Goal of the exercise |
If a line in the entries includes "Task", show that line.

▶

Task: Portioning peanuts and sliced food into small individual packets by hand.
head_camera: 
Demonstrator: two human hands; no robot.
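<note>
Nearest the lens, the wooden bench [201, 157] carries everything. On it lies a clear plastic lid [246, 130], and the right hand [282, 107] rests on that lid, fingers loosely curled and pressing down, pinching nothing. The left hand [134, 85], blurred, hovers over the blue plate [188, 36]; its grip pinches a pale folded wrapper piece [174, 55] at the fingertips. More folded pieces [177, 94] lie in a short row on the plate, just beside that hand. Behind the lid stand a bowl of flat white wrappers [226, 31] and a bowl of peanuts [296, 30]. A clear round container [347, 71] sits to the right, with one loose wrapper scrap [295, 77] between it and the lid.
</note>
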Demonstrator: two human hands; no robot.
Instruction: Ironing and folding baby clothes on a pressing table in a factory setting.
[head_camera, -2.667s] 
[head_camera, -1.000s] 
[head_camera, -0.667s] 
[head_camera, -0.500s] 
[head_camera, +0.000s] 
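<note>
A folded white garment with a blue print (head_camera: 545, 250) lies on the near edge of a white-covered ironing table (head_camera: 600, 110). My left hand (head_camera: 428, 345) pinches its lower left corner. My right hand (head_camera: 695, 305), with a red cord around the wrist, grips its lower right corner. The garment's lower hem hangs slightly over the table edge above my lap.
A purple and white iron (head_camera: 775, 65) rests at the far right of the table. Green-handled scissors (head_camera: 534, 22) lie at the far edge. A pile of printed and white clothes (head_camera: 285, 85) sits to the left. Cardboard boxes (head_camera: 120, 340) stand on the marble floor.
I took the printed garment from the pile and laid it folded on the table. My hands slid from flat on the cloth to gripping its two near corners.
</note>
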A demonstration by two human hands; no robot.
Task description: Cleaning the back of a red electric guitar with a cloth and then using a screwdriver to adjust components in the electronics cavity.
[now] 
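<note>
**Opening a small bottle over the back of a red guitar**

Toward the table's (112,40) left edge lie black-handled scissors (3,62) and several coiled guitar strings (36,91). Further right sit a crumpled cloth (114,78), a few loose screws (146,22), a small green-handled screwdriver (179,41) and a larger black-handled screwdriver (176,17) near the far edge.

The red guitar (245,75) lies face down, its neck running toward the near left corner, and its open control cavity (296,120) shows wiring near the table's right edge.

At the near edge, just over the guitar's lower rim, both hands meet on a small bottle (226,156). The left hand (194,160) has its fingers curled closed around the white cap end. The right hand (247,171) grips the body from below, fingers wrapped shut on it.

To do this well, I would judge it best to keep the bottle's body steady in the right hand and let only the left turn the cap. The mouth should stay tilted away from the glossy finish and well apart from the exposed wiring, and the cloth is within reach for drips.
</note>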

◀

Solution for this exercise |
Task: Portioning peanuts and sliced food into small individual packets by hand.
Task description: Cleaning the back of a red electric guitar with a cloth and then using a screwdriver to adjust components in the electronics cavity.

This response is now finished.